= Your objective =
Leave the pictures in the listing below aside and reproduce exactly the lines starting with the one with "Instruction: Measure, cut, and" and going on through the one with "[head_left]", both ends included.

= Provided data =
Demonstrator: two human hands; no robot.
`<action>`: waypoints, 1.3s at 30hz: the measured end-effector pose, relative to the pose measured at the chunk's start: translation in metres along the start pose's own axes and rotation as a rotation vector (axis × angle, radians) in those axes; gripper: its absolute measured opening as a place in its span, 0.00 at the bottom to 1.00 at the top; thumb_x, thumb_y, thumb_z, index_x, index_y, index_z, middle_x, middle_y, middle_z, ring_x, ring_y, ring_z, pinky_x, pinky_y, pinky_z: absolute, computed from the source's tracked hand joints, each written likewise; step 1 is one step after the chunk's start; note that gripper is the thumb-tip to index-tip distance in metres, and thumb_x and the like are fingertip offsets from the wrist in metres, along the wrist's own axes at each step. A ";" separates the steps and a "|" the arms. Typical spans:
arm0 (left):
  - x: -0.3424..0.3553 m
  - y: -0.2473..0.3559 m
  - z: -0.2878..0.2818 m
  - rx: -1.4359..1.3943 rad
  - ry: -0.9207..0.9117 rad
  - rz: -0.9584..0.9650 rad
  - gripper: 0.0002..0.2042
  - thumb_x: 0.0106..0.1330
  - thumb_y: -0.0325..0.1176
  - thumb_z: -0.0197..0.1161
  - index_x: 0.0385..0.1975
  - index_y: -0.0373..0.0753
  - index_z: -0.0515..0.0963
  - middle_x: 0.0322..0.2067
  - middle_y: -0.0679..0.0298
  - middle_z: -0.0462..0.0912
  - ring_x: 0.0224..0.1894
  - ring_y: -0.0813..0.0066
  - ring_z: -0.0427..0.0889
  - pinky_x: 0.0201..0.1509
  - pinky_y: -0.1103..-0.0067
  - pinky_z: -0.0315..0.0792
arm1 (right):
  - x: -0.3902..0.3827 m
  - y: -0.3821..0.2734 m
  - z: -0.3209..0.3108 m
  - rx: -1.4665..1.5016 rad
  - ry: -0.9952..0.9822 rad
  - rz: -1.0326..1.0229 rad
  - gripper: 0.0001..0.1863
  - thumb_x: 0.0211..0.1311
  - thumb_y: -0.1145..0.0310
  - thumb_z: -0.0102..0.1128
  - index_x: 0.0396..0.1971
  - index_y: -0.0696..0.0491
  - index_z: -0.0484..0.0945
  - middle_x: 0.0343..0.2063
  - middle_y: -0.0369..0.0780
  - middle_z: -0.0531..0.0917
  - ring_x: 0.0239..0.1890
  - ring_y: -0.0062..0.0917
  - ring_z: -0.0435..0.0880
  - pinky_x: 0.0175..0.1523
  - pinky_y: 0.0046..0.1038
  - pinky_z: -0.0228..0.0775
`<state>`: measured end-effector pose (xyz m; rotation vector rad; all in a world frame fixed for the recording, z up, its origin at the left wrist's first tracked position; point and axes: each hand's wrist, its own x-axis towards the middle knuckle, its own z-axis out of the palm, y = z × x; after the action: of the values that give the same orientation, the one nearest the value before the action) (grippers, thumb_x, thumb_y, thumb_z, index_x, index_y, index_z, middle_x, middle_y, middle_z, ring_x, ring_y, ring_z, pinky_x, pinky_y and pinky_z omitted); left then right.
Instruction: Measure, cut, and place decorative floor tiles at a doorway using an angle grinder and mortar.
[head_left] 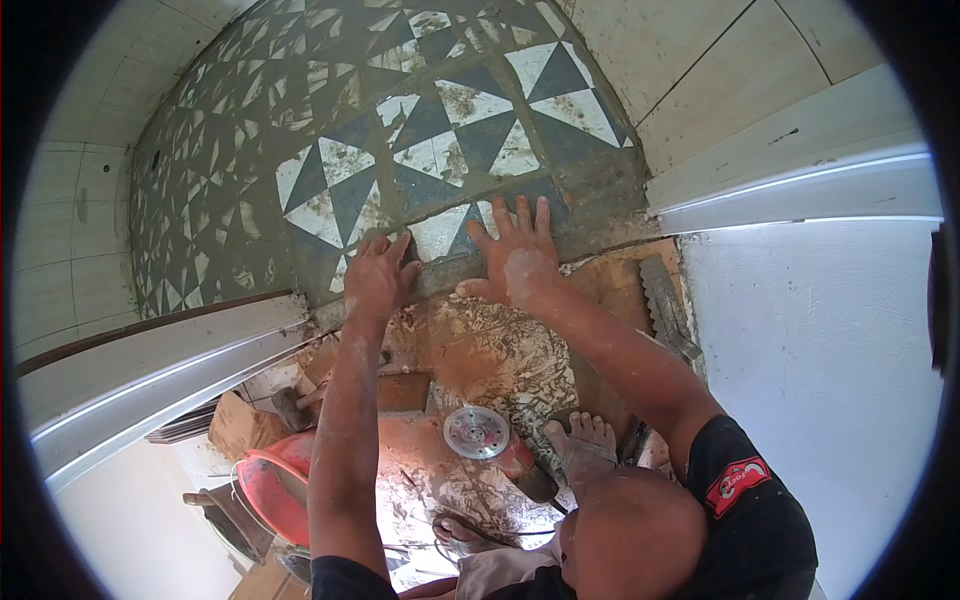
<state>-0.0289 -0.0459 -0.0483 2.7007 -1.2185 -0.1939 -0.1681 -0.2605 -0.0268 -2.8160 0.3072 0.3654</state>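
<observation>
My right hand (518,258) lies with spread fingers on a narrow patterned tile strip (435,236) along the near edge of the tiled floor. At the strip's left end rests my left hand (378,280), its fingers slightly bent and its thumb apart; it grips nothing that I can see. The strip shows white and dark grey triangles. Beyond it, larger patterned tiles (430,135) carry smears of grey mortar. Near my right foot, an angle grinder (528,474) with a round metal disc (476,432) lies on the dusty ground.
White door frame sides (790,190) flank the work on both sides. A notched trowel (662,300) lies at the right. Left of my legs are a red bucket (265,490), a hammer (288,408) and cardboard (245,425). My bare foot (583,445) stands beside the grinder.
</observation>
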 end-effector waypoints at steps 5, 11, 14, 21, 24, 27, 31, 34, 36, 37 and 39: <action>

= Result below =
Instruction: Measure, cut, and place decorative floor tiles at a doorway using an angle grinder and mortar.
[head_left] 

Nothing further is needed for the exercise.